Патрисия и не сопротивлялась. Она с удовольствием подставила свои уста для поцелуя, нежного и бережного, от которого по телу скользнули приятные змейки, и перехватило дыхание от переполняющего чувства радости и счастья.
– Мы все преодолеем, любимый, все, – шептала она, поглаживая его небритую щеку. – Куда бы и насколько бы не сослали тебя, я дождусь.
Блэкмор поцеловал ее теплую макушку.
– Чудо ты мое, – проговорил он. – Меня отправят на каторгу лет на двадцать. Я вернусь старым, больным, беззубым и брюзжащим.

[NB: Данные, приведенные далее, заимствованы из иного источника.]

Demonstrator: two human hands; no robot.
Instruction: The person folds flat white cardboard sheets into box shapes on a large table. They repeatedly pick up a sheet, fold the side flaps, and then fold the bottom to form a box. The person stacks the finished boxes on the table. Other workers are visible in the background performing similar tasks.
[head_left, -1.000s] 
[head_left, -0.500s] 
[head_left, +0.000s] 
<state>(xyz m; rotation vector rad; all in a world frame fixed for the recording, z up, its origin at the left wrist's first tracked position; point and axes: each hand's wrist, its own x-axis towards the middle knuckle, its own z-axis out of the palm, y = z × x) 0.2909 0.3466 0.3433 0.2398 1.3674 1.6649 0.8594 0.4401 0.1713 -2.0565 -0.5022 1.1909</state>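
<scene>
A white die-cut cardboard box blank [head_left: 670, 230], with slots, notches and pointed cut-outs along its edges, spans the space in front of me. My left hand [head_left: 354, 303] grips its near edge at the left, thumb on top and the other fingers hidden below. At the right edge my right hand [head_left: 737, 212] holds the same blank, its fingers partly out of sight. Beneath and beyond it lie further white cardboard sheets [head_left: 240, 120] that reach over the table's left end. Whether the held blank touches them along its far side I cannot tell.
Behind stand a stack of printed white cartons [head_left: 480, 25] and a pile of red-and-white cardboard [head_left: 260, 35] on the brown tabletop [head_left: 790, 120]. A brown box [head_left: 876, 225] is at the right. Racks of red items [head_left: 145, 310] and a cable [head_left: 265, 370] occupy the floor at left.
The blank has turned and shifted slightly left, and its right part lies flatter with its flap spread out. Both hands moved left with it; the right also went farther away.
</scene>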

– Глупый, – сквозь слезы улыбнулась Патрисия. – Мне все равно, какой ты вернешься! Я окружу тебя заботой. Когда ты будешь ворчать, я скорчу смешную гримасу и развеселю тебя, буду читать тебе по вечерам, мы будем гулять под цветущими яблонями, и ты мне расскажешь о своих приключениях, землях и морях, о которых я даже представления не имею.
Блэкмор покрыл спелые нежные уста мелкими поцелуями.
– Девочка моя, моя любимая девочка! – шептал он.
Все, о чем он мечтал сейчас, чтобы люди в этом доме отправились ко всем чертям и двери в комнату не открывались никогда. Они лежали в целомудренных объятиях друг друга, и, казалось, что жгучее желание Блэкмора сбылось – дом опустел.